DEV Community

Cover image for AWS Lambda: OCR and Text Translation in the AWS Cloud

AWS Lambda: OCR and Text Translation in the AWS Cloud

Extracting text from images and translating it automatically can be a complex process, but with AWS Lambda, Amazon Rekognition, and Amazon Translate, you can create a powerful, serverless workflow that handles both Optical Character Recognition (OCR) and translation seamlessly. Whether for automating document processing, translating visual content, or analyzing multilingual images, this setup offers a scalable solution in the cloud.

Introduction to OCR and AWS Lambda

OCR (Optical Character Recognition) is a technology that identifies and extracts text from images.
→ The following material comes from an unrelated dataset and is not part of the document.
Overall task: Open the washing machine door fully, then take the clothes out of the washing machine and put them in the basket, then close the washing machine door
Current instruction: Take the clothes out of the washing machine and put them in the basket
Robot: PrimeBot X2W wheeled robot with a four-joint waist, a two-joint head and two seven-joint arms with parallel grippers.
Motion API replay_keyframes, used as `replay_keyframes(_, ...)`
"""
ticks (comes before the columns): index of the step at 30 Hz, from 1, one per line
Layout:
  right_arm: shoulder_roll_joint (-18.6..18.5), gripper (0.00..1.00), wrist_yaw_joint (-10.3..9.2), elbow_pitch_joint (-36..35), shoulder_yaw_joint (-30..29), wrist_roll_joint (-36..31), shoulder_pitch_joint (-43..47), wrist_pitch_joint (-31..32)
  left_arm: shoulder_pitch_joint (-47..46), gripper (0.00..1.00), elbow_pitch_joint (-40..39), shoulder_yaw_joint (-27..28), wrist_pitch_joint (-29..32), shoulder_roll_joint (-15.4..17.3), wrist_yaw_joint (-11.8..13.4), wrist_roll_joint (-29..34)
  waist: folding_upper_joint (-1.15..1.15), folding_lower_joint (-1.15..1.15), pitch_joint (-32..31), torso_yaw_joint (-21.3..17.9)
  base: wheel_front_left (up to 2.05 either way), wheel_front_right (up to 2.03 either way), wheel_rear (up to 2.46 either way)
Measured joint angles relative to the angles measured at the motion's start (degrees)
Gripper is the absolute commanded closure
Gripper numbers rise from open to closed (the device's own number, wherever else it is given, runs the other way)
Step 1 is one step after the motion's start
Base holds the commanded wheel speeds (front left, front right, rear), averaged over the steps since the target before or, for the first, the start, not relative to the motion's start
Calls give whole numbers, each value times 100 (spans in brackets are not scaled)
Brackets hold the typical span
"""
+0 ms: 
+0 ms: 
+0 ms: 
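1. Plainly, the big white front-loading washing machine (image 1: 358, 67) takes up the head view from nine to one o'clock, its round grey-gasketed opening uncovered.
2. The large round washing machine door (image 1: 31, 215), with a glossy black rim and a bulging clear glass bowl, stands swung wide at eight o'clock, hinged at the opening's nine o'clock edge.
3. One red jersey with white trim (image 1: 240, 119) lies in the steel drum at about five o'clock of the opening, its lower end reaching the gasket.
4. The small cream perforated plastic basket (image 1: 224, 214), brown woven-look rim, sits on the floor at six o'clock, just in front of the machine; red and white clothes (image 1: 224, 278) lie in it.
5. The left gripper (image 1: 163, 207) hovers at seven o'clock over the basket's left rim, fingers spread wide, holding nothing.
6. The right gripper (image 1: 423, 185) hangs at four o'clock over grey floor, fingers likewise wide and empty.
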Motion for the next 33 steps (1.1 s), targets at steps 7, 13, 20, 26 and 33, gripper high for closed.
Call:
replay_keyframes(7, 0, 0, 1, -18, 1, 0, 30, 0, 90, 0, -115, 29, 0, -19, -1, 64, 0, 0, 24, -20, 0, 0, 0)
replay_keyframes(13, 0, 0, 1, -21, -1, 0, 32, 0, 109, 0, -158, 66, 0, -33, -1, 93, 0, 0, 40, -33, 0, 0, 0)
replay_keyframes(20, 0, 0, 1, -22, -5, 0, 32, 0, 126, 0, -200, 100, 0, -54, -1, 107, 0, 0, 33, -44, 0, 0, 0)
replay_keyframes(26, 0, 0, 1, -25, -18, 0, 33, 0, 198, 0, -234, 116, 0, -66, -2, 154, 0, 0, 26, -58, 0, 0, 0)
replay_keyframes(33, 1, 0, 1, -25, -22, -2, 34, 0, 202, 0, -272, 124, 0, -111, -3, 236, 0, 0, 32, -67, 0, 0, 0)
By combining AWS Lambda, a serverless service that executes code in response to events with Amazon Rekognition for OCR and Amazon Translate for language translation, we can automate text extraction and translation without managing servers.
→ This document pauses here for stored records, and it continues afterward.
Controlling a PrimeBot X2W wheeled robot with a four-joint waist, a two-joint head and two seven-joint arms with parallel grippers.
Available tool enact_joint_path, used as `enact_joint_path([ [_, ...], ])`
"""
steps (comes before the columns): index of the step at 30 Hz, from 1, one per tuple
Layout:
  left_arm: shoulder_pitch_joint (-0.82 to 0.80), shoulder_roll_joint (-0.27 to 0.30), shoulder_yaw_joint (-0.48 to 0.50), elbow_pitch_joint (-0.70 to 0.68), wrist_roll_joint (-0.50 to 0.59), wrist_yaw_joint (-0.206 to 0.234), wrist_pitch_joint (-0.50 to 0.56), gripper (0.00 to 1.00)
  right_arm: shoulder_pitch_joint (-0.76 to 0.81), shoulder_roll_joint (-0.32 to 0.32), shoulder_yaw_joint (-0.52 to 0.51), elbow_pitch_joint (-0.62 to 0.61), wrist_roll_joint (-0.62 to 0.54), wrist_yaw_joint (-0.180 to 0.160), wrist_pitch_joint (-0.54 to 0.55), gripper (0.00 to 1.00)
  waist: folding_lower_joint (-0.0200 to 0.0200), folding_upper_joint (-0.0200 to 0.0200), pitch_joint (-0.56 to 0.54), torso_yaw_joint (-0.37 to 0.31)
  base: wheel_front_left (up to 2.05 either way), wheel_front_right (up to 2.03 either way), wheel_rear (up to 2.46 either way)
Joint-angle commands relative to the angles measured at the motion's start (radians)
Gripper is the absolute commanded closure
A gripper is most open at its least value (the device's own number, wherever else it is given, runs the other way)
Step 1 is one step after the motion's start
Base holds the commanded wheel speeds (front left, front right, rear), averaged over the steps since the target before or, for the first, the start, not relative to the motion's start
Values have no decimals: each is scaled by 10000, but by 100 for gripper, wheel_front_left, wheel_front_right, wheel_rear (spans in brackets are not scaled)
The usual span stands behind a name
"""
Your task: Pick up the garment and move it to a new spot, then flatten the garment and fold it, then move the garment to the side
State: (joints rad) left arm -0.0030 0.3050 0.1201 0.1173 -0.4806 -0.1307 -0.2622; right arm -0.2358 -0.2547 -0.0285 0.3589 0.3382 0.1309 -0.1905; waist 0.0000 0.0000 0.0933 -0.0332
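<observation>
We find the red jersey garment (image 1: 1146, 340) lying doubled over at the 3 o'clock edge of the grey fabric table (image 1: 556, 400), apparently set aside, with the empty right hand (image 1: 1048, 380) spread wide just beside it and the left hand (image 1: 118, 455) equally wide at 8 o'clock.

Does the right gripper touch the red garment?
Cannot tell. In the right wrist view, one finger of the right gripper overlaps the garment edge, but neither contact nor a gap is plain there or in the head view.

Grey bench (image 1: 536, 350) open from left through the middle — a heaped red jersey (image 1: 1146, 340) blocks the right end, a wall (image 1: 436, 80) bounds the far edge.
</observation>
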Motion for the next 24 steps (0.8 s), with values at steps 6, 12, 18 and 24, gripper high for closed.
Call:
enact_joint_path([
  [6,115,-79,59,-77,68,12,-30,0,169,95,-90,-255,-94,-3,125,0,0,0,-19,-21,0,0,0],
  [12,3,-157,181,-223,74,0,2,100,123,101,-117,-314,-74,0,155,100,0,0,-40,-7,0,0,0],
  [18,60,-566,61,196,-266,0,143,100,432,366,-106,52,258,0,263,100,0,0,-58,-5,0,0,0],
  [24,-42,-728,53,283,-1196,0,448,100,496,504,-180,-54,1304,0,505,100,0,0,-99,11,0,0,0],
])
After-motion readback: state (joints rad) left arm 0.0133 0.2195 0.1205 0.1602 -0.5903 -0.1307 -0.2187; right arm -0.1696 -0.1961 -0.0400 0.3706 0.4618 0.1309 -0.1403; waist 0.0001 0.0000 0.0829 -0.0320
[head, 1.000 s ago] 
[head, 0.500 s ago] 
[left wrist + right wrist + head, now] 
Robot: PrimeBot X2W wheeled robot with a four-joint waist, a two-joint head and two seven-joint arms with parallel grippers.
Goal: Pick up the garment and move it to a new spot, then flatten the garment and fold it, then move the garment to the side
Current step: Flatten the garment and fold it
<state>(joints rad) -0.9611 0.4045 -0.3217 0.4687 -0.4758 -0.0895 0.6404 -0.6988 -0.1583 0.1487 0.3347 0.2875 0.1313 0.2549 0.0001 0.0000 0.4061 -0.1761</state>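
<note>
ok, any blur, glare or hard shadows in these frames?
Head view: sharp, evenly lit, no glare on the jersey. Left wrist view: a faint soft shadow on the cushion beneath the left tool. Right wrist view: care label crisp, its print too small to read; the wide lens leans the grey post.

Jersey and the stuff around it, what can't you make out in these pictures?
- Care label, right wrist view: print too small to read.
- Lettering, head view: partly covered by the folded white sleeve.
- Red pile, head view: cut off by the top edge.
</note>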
In this article, you’ll learn:

  • How to use AWS Lambda to trigger Amazon Rekognition for OCR.
  • How to send extracted text to Amazon Translate for translation.
  • How to automate this workflow so the user receives translated text as the final output.
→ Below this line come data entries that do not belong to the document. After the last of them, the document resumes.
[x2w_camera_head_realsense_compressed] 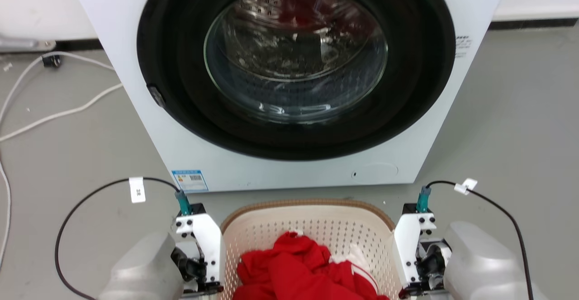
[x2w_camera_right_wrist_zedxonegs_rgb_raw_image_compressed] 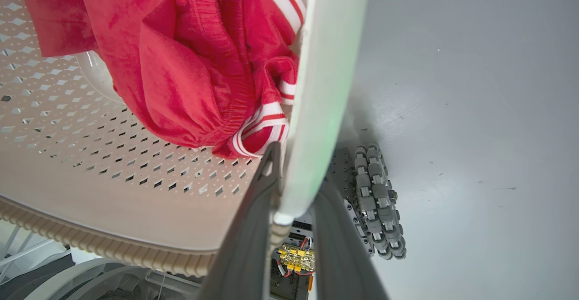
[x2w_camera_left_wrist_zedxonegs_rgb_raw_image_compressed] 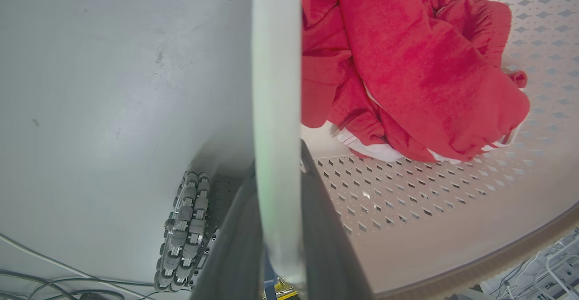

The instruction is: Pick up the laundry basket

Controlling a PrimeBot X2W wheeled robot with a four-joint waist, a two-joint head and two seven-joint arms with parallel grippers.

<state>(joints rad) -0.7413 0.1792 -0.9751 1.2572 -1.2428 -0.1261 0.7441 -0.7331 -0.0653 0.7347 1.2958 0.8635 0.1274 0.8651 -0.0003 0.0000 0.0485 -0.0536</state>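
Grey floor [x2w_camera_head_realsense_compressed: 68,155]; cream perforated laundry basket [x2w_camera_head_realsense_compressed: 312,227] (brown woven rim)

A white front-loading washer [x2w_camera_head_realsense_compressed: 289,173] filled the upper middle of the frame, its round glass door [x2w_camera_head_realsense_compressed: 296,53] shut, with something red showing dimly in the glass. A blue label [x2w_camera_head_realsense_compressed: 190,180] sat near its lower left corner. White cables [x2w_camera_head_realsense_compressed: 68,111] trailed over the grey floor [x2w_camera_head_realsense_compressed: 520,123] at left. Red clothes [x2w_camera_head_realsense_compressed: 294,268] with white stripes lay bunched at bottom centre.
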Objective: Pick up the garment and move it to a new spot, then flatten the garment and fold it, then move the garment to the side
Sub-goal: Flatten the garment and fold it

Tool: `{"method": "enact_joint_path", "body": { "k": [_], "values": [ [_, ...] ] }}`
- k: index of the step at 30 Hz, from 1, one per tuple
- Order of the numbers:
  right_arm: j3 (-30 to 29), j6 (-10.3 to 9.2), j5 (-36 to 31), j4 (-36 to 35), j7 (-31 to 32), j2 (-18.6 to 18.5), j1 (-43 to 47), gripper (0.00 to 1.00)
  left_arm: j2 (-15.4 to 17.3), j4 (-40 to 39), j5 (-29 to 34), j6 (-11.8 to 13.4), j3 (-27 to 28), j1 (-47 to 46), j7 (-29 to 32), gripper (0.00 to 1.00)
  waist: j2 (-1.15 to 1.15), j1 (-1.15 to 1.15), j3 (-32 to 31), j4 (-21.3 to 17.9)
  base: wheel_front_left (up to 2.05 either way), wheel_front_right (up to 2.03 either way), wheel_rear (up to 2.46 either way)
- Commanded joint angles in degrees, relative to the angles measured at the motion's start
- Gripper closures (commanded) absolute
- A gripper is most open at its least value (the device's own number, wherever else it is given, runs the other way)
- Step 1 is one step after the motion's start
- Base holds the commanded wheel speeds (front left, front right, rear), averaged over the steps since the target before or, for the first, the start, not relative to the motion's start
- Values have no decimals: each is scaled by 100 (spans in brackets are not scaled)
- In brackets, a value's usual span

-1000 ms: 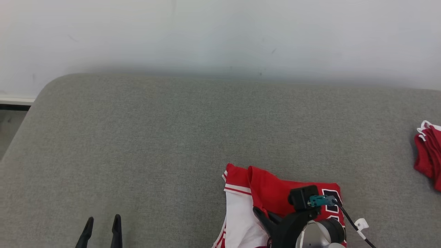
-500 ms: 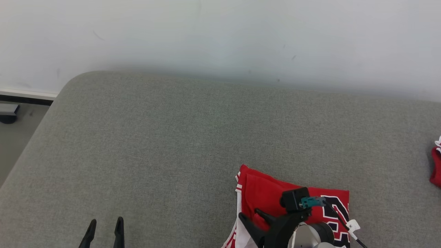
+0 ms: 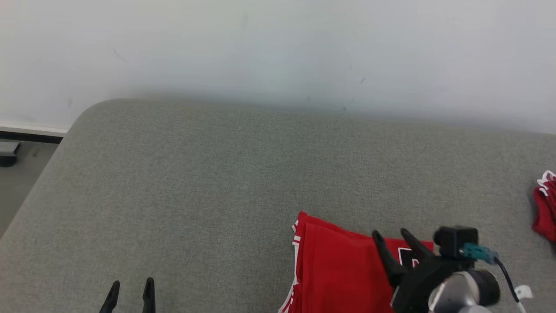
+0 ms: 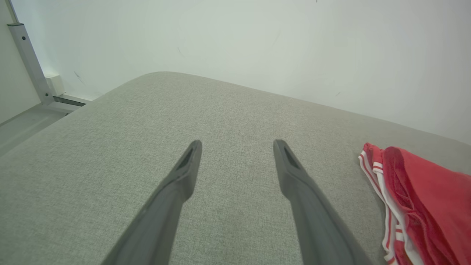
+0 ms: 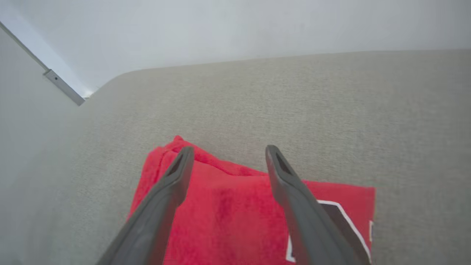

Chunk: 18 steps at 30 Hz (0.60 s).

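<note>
At the near left, the left gripper [image 3: 130, 295] hangs over the grey woven cushion [image 3: 217, 174], fingers spread and empty. The folded red jersey with white trim [image 3: 334, 265] lies near, right of centre. The right gripper [image 3: 390, 233] hovers above it, fingers apart. Pinching only the top layer would likely drag the fold open.

Two red garments [image 3: 334, 265] [image 3: 545, 213], two sets of jaws, one grey cushion [image 3: 195, 174].
</note>
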Motion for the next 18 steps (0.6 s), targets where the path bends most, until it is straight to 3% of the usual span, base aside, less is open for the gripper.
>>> {"method": "enact_joint_path", "body": {
  "k": [1,8,18],
  "values": [
    [-328,-12,-388,-115,112,4,333,0,22,-28,-16,11,4,60,-20,0,0,0,32,7,0,0,0],
    [-833,-12,-621,-368,-81,1,827,0,26,15,-59,46,39,-26,-62,0,0,0,94,-14,0,0,0],
    [-1394,-12,-824,-226,-2137,0,1325,0,-49,85,-78,75,159,148,-265,0,0,0,-198,-189,0,0,0]
  ]
}}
If you’re curious to see this in action, I’ve recorded a video tutorial demonstrating text extraction and translation with AWS. You’ll find a step-by-step example of using Lambda and Rekognition to recognize and translate text from images into any language.

Step 1: Setting Up S3 and Lambda

First, let’s prepare the necessary resources to store images and trigger the OCR and translation process.

  • Create an S3 Bucket – This will be used to store your images. Lambda can automatically respond to new file uploads in S3 by triggering the OCR and translation workflow.
  • Configure AWS Lambda – Create a Lambda function that activates when an image is uploaded to the S3 bucket. Python or Node.js are great options for using AWS SDK.
  • IAM Permissions – Assign the Lambda function a role with permissions to access S3, Amazon Rekognition, and Amazon Translate.

Step 2: Implementing Text Recognition with Amazon Rekognition

Once an image is uploaded to S3, Lambda will use Amazon Rekognition to detect text in the image.

Here’s a sample code in Python to perform OCR and translation:

import boto3

def lambda_handler(event, context):
    s3_client = boto3.client('s3')
    rekognition_client = boto3.client('rekognition')
    translate_client = boto3.client('translate')

    # Image details
    bucket_name = event['Records'][0]['s3']['bucket']['name']
    image_key = event['Records'][0]['s3']['object']['key']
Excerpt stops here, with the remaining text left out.